Граф поморщился, будто стесняясь своих мыслей, скинул рюкзак и сел на него. Нынче пуржило меньше. Крупные хлопья лениво падали с неба, впереди отчетливо был виден Желанный перевал. На вид он казался довольно простым. Длинный пологий снежный склон уходил вверх, сколько следовал глаз. Кое-где на нем виднелись камни и лбы, над которыми даже чернела какая-то растительность. На самом верху (это можно было увидеть, когда ветер сдирал с вершин зацепившиеся облака, одновременно обнажая над головой куски нежно-голубого неба)… Так вот, наверху этот бесконечный неопределенного угла склон упирался в скальную стенку. Едва завидев ее, Граф стал с тревогой искать в ней проход, щель, выщерблину.

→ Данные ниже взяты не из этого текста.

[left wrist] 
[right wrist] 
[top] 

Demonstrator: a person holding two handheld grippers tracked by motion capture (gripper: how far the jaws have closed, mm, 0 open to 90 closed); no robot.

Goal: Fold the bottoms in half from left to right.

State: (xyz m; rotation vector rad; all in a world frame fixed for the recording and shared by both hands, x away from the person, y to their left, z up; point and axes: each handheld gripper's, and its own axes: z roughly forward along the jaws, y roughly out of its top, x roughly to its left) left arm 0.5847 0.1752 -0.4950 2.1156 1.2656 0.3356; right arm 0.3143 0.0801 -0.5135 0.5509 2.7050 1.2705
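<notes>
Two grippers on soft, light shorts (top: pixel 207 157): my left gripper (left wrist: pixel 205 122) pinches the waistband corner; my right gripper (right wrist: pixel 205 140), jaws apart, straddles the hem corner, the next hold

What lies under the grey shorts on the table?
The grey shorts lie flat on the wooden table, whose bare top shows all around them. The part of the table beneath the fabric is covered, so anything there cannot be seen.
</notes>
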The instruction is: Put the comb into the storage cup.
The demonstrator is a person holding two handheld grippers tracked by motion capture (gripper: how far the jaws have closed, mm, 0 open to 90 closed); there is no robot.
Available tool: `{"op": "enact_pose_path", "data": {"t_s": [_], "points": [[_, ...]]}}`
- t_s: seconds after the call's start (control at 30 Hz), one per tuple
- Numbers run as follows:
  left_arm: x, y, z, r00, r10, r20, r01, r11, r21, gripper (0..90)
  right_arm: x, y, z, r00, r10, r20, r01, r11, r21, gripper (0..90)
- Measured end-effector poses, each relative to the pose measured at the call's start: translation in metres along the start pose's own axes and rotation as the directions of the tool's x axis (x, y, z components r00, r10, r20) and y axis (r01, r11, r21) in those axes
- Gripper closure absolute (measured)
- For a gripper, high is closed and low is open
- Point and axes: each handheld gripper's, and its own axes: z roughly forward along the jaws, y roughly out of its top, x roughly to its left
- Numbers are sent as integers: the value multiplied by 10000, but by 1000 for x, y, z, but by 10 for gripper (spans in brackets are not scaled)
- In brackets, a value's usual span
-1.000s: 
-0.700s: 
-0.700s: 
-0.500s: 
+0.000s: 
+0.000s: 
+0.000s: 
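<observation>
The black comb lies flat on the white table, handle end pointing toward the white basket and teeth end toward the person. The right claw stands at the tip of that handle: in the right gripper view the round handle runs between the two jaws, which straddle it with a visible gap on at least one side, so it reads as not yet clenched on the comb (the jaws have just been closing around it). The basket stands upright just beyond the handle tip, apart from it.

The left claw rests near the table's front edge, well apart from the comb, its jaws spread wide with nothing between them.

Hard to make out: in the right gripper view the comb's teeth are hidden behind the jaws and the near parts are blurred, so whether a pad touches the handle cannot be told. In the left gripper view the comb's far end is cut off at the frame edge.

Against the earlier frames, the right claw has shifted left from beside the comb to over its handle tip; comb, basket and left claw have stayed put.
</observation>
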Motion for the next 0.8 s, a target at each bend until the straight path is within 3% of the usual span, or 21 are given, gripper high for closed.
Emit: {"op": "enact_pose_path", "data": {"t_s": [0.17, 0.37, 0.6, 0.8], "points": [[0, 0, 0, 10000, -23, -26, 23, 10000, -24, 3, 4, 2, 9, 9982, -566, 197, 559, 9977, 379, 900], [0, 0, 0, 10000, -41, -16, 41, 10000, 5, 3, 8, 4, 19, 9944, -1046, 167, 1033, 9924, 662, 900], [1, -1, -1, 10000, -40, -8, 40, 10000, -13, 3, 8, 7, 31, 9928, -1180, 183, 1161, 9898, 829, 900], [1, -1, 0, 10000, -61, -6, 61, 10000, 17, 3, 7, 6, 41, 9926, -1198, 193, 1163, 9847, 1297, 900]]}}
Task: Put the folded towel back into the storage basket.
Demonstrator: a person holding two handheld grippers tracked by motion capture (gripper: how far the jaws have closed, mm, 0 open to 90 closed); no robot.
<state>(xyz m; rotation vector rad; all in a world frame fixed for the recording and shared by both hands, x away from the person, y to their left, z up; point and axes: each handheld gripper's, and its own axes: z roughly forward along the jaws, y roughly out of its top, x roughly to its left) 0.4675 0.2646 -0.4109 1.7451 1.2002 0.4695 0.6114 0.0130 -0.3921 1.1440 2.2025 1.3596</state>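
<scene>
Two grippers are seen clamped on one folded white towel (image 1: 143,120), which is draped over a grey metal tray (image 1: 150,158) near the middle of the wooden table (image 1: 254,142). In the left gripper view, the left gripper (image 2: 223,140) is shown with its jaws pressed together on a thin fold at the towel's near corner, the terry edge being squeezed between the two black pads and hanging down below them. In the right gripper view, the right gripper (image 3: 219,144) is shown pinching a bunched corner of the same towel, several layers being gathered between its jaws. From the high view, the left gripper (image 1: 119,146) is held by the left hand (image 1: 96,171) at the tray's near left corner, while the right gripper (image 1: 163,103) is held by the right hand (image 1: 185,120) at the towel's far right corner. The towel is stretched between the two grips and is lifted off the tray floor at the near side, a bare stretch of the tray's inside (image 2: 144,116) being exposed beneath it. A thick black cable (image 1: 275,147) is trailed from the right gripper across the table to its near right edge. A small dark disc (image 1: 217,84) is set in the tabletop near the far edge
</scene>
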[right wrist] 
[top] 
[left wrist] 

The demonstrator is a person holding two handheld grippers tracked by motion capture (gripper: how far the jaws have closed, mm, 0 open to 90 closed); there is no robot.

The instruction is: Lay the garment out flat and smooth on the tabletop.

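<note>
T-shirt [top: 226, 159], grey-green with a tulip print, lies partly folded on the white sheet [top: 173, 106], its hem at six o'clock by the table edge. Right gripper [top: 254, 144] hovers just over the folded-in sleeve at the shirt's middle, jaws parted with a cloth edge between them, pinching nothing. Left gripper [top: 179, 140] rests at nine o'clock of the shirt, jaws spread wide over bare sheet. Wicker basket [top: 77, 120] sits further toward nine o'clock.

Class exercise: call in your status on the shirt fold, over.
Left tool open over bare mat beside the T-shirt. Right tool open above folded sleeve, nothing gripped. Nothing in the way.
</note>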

– Твою мать, последний батон колбасы! – Андраш в сердцах треснул кулаком по санкам, так, что те аж подпрыгнули.
– Не понял, – Граф выстегнулся из креплений и, меся снежную кашу, подошел к санкам. – Слушайте! – крикнул он, не скрывая раздражения, – давайте либо узлы учиться вязать, либо ничего ценного в санки не кладите.
– Я хорошо завязал. Они были завязаны, но колбаса исчезла.
– Что-то фигня какая-то происходит, – пробасила Надюха, глядя на Капца, курившего Андрашевскую сигарету и философски глядящего в цирк.
Личка тоже рылась в санках.
– Ребят, у меня исчез пеммикан24. Ткань порвана, как будто кто-то прогрыз. С утра припорошено было, я не заметила.
– Так, давайте подсчитаем наши потери, – в неловкости стоя у Андрашевских санок и почесывая под шапкой затылок, – виновато произнес Граф. – Не хватает колбасы на три едки, пеммикана на две, сникерсов на три. Придется ужаться!
– Не к добру это… – снова сказал Капец.
– В лагере проведем перерасчет продуктов, – продолжал Граф уверенней, оглядывая глазами группу. – Пойдемте дальше, погода портится.
– Вот именно, – глядя под ноги, сказал Капец.
Виталик наконец пошел тропить, за ним, по привычке, Агзу, потом Андраш и девчонки. Граф пропустил всех вперед и отвернулся отлить. Капец ждал. Затем они вместе пошли дальше по лыжне. Спустя какое-то время Граф обернулся и на ходу проговорил:
– Кто-то пиздит наши продукты, Юр. Если это зверь, то очень странный зверь. Не ест крупу, но ест шоколадки. И прячет обертки.
– Ты думаешь…– с нехорошей тревогой глянул на него Капец.
– Кто-то тырит еду и тайком ест, – кивнул Граф. – Но я ума не приложу, кто.
Он продолжил двигать лыжами и говорил на ходу, периодически оборачиваясь к напарнику.